Ok, I admit that was a pretty long example. Here comes my question. Do you think there are other interesting number systems that might be of practical use? I am not talking about bignum arbitrary precision because that's like an overkill. I'm more interested in more efficient ways to represent numbers for specific applications. The domain is the important thing.
What's available:
$\mathbb R \to \mathbb R$: $x \mapsto x$
$\mathbb R \to (0, \infty)$: $x \mapsto e^x$
What I think may be interesting to explore:
$\mathbb R \to (0, 1)$: $x \mapsto \frac{1}{1 + e^{-x}}$
$\mathbb R \to (-1, 1)$: $x \mapsto \tanh x$
I would really appreciate if you help me work out the details or provide me with information on existing systems or suggest other interesting choices or provide me with reasons not to pursue this any further.

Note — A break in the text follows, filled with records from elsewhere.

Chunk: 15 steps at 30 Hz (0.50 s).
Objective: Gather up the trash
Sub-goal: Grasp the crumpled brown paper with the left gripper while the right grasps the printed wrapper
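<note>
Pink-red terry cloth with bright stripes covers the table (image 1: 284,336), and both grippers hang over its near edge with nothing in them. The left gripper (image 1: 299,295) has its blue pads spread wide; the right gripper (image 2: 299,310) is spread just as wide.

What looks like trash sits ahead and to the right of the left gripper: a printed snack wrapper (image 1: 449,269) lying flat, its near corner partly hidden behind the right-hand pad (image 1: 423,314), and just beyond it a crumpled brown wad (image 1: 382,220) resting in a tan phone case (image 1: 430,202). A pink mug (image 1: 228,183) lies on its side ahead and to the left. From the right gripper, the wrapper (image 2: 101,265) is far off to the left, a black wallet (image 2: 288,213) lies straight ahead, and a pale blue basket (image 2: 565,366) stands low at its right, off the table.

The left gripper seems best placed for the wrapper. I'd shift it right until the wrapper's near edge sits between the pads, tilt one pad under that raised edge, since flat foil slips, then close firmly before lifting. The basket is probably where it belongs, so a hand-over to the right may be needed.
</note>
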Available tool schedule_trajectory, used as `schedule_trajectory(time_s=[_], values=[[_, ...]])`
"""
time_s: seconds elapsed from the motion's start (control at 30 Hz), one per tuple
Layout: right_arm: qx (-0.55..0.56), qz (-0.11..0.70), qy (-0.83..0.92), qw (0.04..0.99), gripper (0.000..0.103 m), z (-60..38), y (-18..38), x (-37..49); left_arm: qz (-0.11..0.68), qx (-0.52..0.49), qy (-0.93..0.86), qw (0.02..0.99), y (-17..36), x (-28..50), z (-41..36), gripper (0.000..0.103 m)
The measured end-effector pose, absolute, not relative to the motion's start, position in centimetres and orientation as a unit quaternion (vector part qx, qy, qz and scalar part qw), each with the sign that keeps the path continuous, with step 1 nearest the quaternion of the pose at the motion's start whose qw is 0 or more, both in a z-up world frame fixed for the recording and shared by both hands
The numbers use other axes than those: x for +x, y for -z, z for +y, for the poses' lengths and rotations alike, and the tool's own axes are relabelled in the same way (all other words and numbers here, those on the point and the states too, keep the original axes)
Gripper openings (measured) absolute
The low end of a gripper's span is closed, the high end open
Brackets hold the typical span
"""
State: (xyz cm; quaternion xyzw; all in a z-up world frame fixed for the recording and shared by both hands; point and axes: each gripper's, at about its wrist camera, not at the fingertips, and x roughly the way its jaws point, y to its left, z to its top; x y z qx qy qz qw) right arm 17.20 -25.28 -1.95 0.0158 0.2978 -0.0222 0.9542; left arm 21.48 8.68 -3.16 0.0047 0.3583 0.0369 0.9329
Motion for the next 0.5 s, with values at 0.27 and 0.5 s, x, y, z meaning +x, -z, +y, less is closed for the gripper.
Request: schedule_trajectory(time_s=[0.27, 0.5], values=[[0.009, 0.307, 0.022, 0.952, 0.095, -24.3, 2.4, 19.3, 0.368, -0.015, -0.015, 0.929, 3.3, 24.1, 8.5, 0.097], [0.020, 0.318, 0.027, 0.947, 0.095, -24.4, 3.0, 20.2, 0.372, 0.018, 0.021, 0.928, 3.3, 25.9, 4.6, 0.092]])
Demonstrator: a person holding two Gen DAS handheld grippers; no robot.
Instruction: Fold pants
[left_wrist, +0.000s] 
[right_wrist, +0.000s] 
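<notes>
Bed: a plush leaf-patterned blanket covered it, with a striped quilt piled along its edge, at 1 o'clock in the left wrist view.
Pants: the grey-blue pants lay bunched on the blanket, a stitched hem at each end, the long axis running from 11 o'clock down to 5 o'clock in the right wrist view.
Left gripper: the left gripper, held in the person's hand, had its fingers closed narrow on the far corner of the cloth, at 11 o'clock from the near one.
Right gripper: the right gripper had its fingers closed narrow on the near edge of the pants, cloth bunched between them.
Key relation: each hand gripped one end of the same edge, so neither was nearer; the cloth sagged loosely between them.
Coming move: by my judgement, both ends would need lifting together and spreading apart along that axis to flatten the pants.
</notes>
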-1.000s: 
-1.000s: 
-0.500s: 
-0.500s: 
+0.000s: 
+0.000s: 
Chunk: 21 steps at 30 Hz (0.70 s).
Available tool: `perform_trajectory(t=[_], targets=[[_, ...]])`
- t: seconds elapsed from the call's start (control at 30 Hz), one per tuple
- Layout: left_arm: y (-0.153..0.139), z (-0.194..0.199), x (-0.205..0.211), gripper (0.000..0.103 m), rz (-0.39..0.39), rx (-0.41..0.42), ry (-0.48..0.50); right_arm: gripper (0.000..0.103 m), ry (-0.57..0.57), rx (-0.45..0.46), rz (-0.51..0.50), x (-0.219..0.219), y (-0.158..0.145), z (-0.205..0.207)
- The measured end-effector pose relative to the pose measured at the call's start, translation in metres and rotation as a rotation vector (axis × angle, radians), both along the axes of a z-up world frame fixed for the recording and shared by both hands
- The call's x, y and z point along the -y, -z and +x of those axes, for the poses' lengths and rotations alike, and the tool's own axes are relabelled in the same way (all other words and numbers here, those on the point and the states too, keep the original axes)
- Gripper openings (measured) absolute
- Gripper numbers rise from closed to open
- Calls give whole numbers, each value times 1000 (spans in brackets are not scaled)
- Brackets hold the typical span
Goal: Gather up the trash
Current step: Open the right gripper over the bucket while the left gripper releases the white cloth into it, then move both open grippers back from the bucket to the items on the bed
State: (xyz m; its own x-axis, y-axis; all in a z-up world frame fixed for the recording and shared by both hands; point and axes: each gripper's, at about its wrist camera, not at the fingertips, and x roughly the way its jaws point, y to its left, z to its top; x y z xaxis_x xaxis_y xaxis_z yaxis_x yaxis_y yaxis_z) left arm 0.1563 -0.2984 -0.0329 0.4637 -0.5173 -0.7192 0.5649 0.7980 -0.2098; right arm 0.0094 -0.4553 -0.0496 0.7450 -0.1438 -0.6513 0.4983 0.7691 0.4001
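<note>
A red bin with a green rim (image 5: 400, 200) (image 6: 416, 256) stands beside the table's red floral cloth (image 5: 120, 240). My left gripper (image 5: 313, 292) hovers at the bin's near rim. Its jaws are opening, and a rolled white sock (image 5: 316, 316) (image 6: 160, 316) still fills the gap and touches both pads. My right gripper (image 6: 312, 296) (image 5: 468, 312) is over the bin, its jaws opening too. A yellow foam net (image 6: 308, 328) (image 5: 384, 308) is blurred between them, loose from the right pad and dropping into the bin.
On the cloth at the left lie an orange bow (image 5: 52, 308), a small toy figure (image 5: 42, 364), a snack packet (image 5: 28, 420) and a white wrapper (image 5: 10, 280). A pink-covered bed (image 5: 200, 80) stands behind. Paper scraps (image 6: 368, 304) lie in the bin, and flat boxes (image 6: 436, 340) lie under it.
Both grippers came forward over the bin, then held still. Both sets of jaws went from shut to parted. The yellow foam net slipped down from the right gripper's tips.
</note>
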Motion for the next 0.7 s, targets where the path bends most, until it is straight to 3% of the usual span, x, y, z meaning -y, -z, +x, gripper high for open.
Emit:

 A: I think I've used $\tanh$ in this sort of way before! The reason wasn't because of general principle, but because for the specific thing I was computing, storing $\tanh x$ instead of $x$ made the individual calculations easier. (I can't give the details because I don't remember them anymore!)
Have you seen Zech logarithms before? It doesn't have anything to do with real numbers: it's a way to do calculation in finite fields. But it's a pretty neat one. There's a real number analog of it which has apparently had applications. I don't remember the details, but I think it was slightly different than yours.
A: One obvious choice would be to use the logarithm of the odds:
$$\mathrm{rep}(p) = \ln\frac{p}{1-p}$$
Since $p\in [0,1]$, $\frac{p}{1-p}\in[0,\infty]$ and thus $\ln\frac{p}{1-p}\in[-\infty,\infty]$. Note that IEEE floating point numbers contain representations of $\pm\infty$, so probabilities of $0$ and $1$ are no problem.
One nice property of this representation is that it is symmetric: $\mathrm{rep}(1-p) = -\mathrm{rep}(p)$. However, it certainly doesn't simplify calculations.
On the other hand, very small probabilities are generally not significant anyway, therefore I'd say the best representation for probabilities is fixed point arithmetics, where an integer $k\in\{0,\dots,n\}$ represents the value $p = k/n$. This is trivial to add, very simple to multiply, and has the added bonus that most programming languages already offer unsigned integer types (with $n=2^k-1$ where typically $k=2^m$ with $m\ge 3$).